Work to complete: Each line of the material is to be written out exactly.

The data:
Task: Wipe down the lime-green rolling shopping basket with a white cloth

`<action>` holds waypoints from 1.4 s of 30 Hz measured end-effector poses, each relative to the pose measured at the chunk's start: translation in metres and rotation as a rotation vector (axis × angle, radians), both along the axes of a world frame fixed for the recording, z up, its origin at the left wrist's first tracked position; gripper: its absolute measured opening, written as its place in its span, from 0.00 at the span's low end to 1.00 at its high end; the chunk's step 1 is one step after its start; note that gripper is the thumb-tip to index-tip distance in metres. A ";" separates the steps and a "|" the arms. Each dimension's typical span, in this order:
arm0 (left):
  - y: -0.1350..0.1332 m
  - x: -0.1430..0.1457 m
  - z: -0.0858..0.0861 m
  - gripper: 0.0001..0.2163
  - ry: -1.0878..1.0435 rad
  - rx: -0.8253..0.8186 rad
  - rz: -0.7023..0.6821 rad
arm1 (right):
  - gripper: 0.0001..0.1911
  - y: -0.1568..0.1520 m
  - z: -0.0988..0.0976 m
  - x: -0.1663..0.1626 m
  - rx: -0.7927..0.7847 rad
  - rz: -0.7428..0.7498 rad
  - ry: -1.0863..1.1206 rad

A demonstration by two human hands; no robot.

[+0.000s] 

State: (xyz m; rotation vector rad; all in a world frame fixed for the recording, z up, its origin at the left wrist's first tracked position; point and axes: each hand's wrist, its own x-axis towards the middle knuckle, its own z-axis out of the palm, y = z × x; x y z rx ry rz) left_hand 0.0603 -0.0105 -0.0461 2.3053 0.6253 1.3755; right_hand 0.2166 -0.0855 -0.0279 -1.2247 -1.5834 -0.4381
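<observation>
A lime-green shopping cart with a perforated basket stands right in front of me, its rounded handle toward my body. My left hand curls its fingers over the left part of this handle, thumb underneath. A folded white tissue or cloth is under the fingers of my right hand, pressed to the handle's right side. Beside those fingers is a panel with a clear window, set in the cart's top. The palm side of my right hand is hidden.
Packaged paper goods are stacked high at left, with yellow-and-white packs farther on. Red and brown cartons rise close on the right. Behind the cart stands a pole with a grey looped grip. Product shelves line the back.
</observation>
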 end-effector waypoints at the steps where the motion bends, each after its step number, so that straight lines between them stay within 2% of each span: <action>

Answer for this exercise:
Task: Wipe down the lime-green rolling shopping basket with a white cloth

`<action>` holds waypoints from 1.4 s of 30 Hz measured end-effector poses, each relative to the pose measured at the chunk's start: translation in metres and rotation as a rotation vector (axis × angle, radians), both along the axes of a world frame fixed for the recording, z up, its origin at the left wrist's first tracked position; gripper: its absolute measured opening, written as its place in its span, from 0.00 at the span's low end to 1.00 at its high end; the chunk's step 1 is one step after its start; note that gripper is the thumb-tip to index-tip distance in metres. A ";" separates the steps and a "|" the arms. Each dimension's typical span, in this order:
arm0 (left):
  - y: -0.1350..0.1332 m
  - x: -0.1430..0.1457 m
  - z: -0.0858..0.0861 m
  - gripper: 0.0001..0.2163
  - ry: -1.0878..1.0435 rad
  - rx: -0.8253..0.8186 rad
  - rz: -0.7023..0.6821 rad
arm1 (right):
  - gripper: 0.0001..0.1911
  - y: -0.1568..0.1520 m
  - z: -0.0988..0.0976 m
  - x: -0.1663..0.1626 m
  - rx: -0.7927..0.7847 rad
  - rz: -0.7428..0.7498 rad
  - ry: -1.0863..1.1206 rad

A demonstration by two human hands; no robot.

[+0.000s] 

State: (xyz m; rotation vector rad; all in a world frame fixed for the recording, z up, its origin at the left wrist's first tracked position; point and axes: each hand's wrist, its own x-axis towards the middle knuckle, its own z-axis out of the palm, y = z × x; x y z rx ry rz) left_hand 0.0603 -0.0105 -0.0461 2.3053 0.6253 1.3755; right_hand 0.2166 -0.0855 -0.0279 -1.2247 -1.5834 -0.4381
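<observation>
A lime-green shopping cart with a perforated basket stands right in front of me, its rounded handle toward my body. My left hand curls its fingers over the left part of this handle, thumb underneath. A folded white tissue or cloth is under the fingers of my right hand, pressed to the handle's right side. Beside those fingers is a panel with a clear window, set in the cart's top. The palm side of my right hand is hidden.
Packaged paper goods are stacked high at left, with yellow-and-white packs farther on. Red and brown cartons rise close on the right. Behind the cart stands a pole with a grey looped grip. Product shelves line the back.
</observation>
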 end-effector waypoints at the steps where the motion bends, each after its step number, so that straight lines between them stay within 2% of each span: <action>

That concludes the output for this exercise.